What you are asked to do
Where a line below includes the word "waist", copy that line.

Supplied data

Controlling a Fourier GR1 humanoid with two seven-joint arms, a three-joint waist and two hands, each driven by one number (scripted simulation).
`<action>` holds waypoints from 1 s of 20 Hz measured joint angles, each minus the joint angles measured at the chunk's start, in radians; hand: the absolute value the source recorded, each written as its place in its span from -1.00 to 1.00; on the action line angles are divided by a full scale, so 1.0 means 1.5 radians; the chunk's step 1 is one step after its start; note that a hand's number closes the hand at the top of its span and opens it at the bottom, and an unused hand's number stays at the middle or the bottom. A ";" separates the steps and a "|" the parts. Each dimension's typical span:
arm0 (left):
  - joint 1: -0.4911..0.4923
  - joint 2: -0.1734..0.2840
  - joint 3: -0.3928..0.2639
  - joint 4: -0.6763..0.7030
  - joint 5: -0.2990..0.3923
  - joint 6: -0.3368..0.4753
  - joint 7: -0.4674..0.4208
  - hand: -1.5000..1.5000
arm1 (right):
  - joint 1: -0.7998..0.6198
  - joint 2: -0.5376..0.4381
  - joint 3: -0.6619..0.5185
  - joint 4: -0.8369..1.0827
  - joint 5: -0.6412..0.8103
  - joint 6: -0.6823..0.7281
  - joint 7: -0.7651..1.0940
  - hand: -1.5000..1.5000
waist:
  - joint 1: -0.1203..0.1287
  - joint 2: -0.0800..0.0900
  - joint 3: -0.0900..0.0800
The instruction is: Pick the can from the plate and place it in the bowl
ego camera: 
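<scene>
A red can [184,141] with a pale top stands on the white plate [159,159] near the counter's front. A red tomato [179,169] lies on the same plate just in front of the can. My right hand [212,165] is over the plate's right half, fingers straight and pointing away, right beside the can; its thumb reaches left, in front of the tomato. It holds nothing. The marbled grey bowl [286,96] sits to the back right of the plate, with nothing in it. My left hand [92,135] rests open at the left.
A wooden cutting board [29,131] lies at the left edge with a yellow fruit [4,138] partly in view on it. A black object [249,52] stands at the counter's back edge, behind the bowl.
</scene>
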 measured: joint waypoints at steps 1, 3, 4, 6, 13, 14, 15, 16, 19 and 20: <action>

Output
Controlling a Fourier GR1 humanoid with two seven-joint arms, a three-joint waist and two hands, each driven by one number (scripted simulation).
waist:

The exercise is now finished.